Crystallinity and disorder in poly(ethylene terephthalate) fibers. Specific example of preoriented yarns (POY)

Crystallinity measurements were carried out on PET fibers following Ruland's method, taking into account an isotropic disorder parameter, and the “relative method” which is used for routine controls. Two extreme kinds of samples were studied: relatively crystallized industrial yarns (tire cords) with different abilities of shrinkage and annealed without tension, and preoriented yarns (POY) of very low crystallinity, produced at speeds of 1000–4000 m/min.
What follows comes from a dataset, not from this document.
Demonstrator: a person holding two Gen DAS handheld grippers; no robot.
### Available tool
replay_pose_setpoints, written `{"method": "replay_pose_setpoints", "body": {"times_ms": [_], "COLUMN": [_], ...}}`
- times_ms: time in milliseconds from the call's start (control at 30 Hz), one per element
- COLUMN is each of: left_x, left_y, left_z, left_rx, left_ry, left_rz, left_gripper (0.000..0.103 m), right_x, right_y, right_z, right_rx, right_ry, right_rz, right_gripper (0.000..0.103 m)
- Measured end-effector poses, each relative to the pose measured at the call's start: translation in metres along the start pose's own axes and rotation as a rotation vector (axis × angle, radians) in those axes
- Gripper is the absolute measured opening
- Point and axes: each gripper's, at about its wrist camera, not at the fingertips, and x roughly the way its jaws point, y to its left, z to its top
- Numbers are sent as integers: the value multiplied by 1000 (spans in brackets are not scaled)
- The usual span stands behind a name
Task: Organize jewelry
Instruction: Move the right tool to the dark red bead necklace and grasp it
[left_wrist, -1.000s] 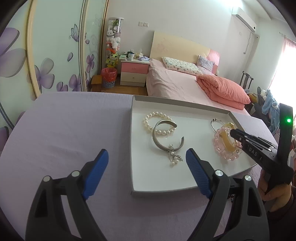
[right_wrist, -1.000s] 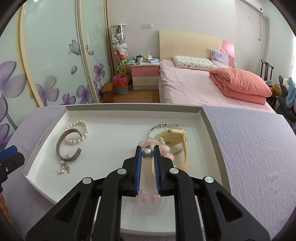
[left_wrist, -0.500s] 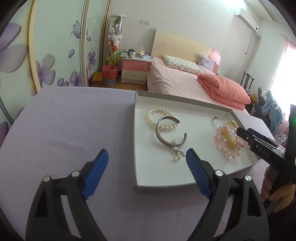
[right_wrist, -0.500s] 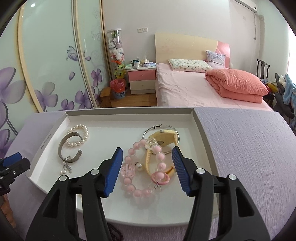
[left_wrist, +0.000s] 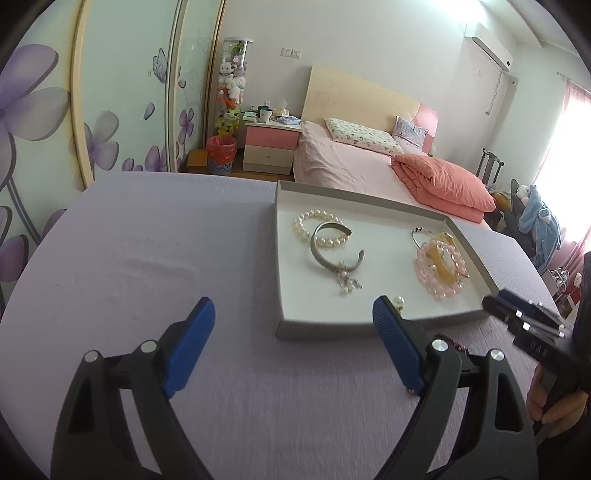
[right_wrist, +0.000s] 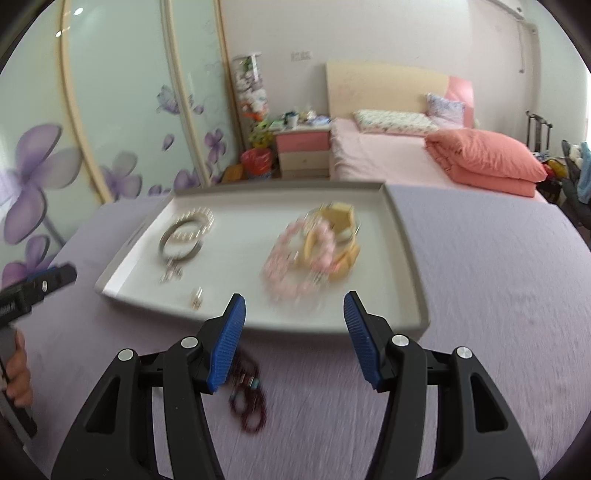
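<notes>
Right wrist view: right gripper released, nothing between its blue pads, poised over the tabletop just short of the tray's near rim. Dark red bead bracelet lies loose on the cloth below and slightly left of this gripper, outside the tray; judged the next item to collect. Advice: drop low, straddle one strand, close gently so the beads do not roll, then lift clear of the rim before crossing it. In the tray ahead: pink bead bracelet over a yellow bangle, silver cuff with pearls far left, small earring near the front edge. Free room: tray floor front-centre. Left gripper likewise released, empty, over bare cloth left of the tray.
</notes>
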Motion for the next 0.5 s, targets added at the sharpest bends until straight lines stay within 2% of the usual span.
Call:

Special care was taken during the experimental work—for sample preparation, monochromatization of the x‐ray beam, corrections of intensity values, drawing of the background. In this way it was possible to find an excellent correlation between crystallinities measured by Ruland's calculations and indexes of crystallinity obtained by the relative method. There is a large increase of crystallinity in heat‐treated samples when a strong shrinkage is allowed. In this case the disorder parameter which is specific of the crystalline phase is also increased. There is only a slight increase in the crystalline fraction in stabilized samples (little or no ability to shrink) when annealed, but an improvement of the order of the crystalline areas. Nevertheless it appears impossible to improve the order of the crystallites in shrunk fiber above a “critical value,” even if extended heat treatments are carried out. There is a small crystalline fraction in POY produced at 3000–3300 m/min; these “crystalline nuclei” are characterized by their very low disorder parameter (thermal disorder). In order to estimate the mesophase in POY x‐ray patterns, an attempt was made to draw the boundary between peaks and background, following two references: first, an “amorphous fiber” x‐ray diagram, then a “calculated true amorphous” one. It was shown that the estimated mesophase fraction in low‐oriented yarns (spinning speed 1000–2500 m/min) progressively decreases at the benefit of a crystalline area when production speed increases.